We were never for a second concerned about the response from people who actually sat in the theater and experienced the work. Our commitment to “My Name is Rachel Corrie” has never wavered.
Uh...what's your definition of "commitment"?
To have our request for more time blown into a screed about censorship is quite stunning.

James Nicola

Hey, is he reading Playgoer?

What's funny is how today's reaction is so incommensurate with the low level of public/press outrage in general. Aside from the authors battling it out with him in the press, it's a news story but not a controversy yet. No public statements from 3rd parties crying censorship. Is it possible Nicola is hearing this privately? from prominent friends of NYTW (where's Tony Kushner?) who don't want to embarass their cherished theatre in public?

3 comments:

Christopher Shinn said...

This is very sad. I was hoping this was all due to a miscommunication but clearly that is not the case. I've been produced by the Royal Court, and I'm a usual supect at NYTW, and I've been desperately hoping for some kind of reconciliation or clarification.
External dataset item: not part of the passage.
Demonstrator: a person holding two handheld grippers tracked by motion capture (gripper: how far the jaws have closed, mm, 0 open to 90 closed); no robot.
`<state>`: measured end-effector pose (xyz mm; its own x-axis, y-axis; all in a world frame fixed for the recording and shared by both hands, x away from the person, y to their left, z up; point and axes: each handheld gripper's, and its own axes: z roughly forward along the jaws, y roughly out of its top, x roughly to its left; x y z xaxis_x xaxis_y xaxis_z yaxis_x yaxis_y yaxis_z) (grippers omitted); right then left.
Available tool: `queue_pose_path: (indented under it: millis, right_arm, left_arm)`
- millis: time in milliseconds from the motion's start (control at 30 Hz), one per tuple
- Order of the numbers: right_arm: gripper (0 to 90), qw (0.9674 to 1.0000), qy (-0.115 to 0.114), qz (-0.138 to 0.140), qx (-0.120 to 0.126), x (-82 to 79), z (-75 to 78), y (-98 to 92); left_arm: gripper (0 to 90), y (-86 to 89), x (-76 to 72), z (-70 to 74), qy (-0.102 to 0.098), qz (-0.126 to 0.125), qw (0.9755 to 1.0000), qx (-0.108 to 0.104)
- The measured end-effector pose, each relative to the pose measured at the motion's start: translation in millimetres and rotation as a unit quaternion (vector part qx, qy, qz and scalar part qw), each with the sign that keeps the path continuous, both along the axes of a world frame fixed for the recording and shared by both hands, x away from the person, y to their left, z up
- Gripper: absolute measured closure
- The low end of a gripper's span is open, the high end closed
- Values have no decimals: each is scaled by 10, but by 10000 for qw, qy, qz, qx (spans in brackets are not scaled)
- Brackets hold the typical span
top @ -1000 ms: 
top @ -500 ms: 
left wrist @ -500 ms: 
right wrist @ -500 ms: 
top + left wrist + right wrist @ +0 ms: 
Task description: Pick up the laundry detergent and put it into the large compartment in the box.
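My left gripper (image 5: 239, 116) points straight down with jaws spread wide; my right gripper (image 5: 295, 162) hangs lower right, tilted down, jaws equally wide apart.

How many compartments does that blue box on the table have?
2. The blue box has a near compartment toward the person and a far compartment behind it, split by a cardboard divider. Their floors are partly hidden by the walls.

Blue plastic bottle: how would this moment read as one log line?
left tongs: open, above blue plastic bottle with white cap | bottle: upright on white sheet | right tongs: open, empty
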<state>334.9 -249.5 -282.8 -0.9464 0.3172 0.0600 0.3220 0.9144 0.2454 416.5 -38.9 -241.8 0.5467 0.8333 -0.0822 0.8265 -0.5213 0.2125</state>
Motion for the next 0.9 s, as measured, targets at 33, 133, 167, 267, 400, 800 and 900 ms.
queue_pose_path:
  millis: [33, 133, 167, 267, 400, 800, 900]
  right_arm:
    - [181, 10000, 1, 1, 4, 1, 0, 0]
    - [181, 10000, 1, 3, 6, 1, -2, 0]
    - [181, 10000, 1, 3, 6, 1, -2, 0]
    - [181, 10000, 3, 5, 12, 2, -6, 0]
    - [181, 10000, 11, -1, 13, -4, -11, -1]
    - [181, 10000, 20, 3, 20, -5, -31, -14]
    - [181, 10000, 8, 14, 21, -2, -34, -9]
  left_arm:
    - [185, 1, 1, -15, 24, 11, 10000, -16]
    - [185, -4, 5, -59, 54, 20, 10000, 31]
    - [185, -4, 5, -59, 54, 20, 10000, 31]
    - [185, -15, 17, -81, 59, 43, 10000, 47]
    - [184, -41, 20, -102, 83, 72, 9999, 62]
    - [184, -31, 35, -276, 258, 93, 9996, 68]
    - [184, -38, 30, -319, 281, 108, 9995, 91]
It's clear now that it's not coming.

I respect Jim Nicola and his theatre but his statement is incoherent. It's paternalistic and preposterous. Make no mistake: a play has been censored in America because of its political content.

By attempting to avoid offending a few people, New York Theatre Workshop has offended everyone. Its decision sends a terrible message to playwrights in America and citizens worldwide. This decision must be denounced as powerfully and vocally as possible.

Finally, thank you, Playgoer, for being one of the few places in the country to recognize the gravity of this decision. Your blog has been indispensable over the last few days.

Dr. Cashmere said...

So the new party line is that the play hasn't been *censored*--it's just been postponed indefinitely because there was insufficient time to "contextualize" the work to people who were offended by it and had no intention of seeing it.

Why am I having trouble grasping this distinction?

The Playgoer said...

Dear Christopher Shinn:

Thank you so much for using Playgoer as your platform to voice this much needed playwright solidarity. How wonderful it would be to see some kind of open letter soon collectively signed by artists such as yourself. Maybe we can make that happen.